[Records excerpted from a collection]
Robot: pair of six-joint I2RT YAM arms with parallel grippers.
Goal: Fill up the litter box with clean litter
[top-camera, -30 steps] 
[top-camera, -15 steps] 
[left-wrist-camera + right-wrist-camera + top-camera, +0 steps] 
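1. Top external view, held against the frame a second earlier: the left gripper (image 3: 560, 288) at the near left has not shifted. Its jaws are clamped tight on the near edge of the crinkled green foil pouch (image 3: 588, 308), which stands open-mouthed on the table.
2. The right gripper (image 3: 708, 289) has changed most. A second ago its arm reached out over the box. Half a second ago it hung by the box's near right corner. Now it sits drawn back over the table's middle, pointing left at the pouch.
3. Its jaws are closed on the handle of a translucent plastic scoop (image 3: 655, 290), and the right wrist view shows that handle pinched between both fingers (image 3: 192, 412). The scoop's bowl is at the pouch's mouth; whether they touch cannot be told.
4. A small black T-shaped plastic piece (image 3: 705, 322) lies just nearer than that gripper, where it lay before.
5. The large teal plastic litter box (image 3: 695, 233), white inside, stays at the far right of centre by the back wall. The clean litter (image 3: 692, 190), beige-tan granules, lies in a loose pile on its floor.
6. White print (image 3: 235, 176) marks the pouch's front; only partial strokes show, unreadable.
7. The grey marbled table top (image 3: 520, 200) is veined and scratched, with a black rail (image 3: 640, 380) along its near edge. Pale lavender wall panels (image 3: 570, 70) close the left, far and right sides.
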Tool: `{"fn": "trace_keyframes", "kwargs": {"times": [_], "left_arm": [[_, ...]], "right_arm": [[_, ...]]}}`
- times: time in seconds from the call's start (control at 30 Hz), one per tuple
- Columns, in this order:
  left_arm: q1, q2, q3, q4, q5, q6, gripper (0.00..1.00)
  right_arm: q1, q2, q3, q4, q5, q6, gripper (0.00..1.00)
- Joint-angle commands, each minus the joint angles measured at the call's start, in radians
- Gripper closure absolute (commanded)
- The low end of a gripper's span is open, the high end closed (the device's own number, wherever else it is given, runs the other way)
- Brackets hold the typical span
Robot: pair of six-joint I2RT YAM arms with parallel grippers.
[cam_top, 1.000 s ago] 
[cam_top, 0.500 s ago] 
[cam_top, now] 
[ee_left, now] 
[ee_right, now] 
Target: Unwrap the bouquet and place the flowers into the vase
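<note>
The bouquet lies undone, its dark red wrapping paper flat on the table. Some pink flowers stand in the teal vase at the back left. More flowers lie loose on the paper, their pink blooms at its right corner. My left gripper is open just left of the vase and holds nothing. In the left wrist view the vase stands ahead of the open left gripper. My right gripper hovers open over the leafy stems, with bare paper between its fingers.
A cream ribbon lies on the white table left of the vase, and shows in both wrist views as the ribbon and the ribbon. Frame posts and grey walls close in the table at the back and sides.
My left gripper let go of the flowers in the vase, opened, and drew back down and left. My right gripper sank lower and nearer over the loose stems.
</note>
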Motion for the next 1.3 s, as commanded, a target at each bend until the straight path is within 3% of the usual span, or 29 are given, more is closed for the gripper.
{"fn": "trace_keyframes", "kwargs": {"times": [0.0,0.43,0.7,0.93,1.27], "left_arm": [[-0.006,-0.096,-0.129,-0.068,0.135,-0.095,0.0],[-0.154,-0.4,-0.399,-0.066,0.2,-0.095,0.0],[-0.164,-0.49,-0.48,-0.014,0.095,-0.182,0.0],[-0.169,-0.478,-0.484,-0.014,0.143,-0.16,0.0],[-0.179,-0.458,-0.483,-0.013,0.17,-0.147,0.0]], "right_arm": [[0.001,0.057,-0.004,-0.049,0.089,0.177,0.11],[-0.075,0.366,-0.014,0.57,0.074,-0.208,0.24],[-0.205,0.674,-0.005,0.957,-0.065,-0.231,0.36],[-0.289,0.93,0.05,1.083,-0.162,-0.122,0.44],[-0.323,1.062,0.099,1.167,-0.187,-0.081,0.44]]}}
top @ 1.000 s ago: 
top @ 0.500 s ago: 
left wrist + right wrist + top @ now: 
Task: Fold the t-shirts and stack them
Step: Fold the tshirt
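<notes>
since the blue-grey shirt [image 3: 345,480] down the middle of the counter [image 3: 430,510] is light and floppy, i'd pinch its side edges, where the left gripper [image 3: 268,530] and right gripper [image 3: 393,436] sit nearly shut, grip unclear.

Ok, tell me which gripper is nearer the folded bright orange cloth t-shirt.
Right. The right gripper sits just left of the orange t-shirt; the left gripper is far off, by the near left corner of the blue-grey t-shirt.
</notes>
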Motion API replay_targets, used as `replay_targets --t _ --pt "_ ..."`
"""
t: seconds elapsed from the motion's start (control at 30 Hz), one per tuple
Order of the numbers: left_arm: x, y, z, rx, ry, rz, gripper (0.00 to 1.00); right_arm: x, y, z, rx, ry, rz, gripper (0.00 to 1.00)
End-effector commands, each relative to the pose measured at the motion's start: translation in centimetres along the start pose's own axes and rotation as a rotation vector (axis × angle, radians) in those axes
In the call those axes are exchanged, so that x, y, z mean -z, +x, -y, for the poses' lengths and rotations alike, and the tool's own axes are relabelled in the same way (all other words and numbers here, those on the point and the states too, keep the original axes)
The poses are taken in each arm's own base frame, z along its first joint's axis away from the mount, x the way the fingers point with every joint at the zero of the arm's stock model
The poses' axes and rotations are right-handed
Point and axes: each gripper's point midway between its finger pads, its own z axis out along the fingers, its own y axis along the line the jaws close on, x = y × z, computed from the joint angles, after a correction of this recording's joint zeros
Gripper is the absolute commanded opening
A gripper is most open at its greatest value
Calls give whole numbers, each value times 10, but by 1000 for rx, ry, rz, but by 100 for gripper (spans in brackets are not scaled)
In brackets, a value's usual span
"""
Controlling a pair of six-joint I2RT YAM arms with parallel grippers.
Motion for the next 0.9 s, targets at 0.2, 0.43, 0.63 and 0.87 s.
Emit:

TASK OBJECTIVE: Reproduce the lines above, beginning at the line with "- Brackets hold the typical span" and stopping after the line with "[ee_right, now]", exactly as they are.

RESULT OF THE TASK:
- Brackets hold the typical span
Robot: pair of six-joint I2RT YAM arms with parallel grippers.
[cam_top, 1.000 s ago] 
[cam_top, 0.500 s ago] 
[cam_top, now] 
[ee_left, now] 
[ee_right, now] 

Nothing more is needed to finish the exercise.